**PROBLEM STATEMENT**
Don't include pictures. Quote the lines below from the first through the line that contains "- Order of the".

**DATA SHOWN**

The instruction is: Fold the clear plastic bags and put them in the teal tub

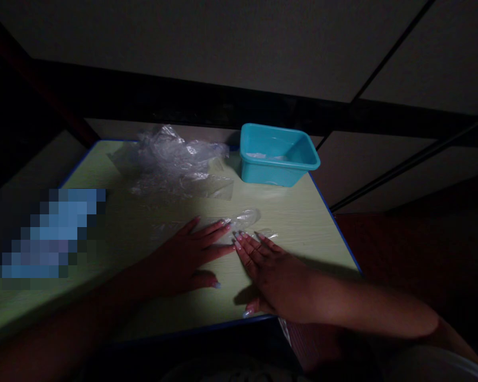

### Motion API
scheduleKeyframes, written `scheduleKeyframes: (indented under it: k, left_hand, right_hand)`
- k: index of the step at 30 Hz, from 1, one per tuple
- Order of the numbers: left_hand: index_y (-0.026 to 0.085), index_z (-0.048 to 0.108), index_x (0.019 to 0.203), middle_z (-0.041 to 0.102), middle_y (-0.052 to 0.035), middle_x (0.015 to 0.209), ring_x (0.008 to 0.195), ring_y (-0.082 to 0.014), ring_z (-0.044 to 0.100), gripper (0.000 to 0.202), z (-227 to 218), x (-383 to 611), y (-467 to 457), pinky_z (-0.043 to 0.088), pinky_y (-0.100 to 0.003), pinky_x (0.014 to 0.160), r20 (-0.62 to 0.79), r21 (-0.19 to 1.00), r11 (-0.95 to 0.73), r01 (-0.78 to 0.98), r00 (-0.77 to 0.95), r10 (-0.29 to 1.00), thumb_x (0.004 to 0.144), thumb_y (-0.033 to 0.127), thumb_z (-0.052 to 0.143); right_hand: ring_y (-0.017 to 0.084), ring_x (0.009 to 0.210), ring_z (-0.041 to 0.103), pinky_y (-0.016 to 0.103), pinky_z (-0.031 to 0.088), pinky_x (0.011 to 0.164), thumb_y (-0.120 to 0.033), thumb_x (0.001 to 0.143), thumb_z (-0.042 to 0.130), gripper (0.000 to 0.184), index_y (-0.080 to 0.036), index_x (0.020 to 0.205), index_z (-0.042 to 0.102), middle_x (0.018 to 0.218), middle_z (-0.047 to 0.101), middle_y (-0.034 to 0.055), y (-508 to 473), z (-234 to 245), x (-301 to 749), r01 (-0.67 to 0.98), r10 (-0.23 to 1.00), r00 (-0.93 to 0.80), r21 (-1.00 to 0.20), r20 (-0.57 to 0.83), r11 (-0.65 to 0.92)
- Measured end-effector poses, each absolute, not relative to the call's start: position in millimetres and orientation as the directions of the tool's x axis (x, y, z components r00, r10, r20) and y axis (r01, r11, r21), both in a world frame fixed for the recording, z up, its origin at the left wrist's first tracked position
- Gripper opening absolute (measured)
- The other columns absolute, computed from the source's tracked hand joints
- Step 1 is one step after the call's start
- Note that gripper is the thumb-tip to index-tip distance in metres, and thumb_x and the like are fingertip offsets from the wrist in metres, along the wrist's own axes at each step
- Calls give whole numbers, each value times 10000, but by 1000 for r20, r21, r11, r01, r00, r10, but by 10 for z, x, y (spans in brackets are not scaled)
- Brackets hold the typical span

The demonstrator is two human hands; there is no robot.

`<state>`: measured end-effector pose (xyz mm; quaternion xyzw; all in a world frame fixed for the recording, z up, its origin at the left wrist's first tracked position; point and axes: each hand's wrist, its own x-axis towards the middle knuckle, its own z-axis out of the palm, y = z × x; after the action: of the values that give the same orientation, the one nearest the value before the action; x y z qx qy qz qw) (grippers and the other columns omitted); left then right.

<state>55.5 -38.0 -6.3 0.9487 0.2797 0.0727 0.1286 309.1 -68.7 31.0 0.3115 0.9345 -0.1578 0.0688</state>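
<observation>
A clear plastic bag (pixel 245 218) lies flat on the pale table under my fingertips. My left hand (pixel 195 249) rests on it from the left, its fingers spread and pressing down. From the right, my right hand (pixel 269 270) lies on the bag's near edge, fingers stretched out and close together, thumb apart. The fingertips of the two hands almost meet. Much of the bag is hidden beneath the hands. Beyond them sits a loose heap of crumpled clear plastic bags (pixel 179 156).
A turquoise plastic bin (pixel 263 174) stands at the table's far right corner with something whitish inside. The table (pixel 310 228) has a blue edge. A blurred-out bluish patch (pixel 51 233) covers the left side. Light panels rise behind the table.
</observation>
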Motion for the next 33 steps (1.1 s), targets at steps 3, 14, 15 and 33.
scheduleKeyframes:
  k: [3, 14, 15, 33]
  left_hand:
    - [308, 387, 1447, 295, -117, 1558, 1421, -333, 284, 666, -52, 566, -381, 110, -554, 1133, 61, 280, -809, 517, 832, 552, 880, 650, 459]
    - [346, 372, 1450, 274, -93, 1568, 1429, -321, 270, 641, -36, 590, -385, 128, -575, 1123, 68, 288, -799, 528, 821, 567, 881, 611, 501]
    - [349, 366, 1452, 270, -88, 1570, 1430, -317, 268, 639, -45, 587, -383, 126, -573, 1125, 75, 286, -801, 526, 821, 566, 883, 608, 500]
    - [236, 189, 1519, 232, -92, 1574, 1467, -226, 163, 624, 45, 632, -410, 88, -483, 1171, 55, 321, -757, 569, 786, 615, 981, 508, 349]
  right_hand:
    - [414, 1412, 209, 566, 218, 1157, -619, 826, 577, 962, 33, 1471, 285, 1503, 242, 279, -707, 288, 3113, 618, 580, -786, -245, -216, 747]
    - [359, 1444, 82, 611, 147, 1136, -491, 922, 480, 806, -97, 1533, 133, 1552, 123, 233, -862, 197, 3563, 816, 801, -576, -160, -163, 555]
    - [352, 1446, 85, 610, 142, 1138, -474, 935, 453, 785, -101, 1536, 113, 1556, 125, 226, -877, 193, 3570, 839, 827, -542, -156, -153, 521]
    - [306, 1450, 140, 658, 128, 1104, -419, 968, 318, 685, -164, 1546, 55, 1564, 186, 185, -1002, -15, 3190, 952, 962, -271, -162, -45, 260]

**EXPECTED ANSWER**
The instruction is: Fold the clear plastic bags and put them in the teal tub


### Motion API
scheduleKeyframes, written `scheduleKeyframes: (indented under it: k, left_hand, right_hand)`
- k: index of the step at 30 Hz, from 1, one per tuple
- Order of the numbers: left_hand: index_y (-0.026 to 0.085), index_z (-0.048 to 0.108), index_x (0.019 to 0.203), middle_z (-0.041 to 0.102), middle_y (-0.052 to 0.035), middle_x (0.015 to 0.209), ring_x (0.008 to 0.195), ring_y (-0.082 to 0.014), ring_z (-0.044 to 0.100), gripper (0.000 to 0.202), z (-227 to 218), x (-383 to 611), y (-467 to 457), pinky_z (-0.043 to 0.088), pinky_y (-0.100 to 0.003), pinky_x (0.014 to 0.160), r20 (-0.62 to 0.79), r21 (-0.19 to 1.00), r11 (-0.95 to 0.73), r01 (-0.78 to 0.98), r00 (-0.77 to 0.95), r10 (-0.29 to 1.00), thumb_x (0.004 to 0.144), thumb_y (-0.033 to 0.127), thumb_z (-0.052 to 0.143); right_hand: ring_y (-0.017 to 0.084), ring_x (0.009 to 0.210), ring_z (-0.041 to 0.103), pinky_y (-0.016 to 0.103), pinky_z (-0.031 to 0.088), pinky_x (0.011 to 0.164), thumb_y (-0.120 to 0.033), thumb_x (0.001 to 0.143), thumb_z (-0.042 to 0.130), gripper (0.000 to 0.184), index_y (-0.080 to 0.036), index_x (0.020 to 0.205), index_z (-0.042 to 0.102), middle_x (0.018 to 0.218), middle_z (-0.047 to 0.101), middle_y (-0.034 to 0.055), y (-508 to 473), z (-234 to 245), x (-301 to 749), r01 (-0.67 to 0.98), r10 (-0.23 to 1.00), r00 (-0.93 to 0.80), r21 (-1.00 to 0.20), r20 (-0.57 to 0.83), r11 (-0.65 to 0.92)

There's no more to the answer.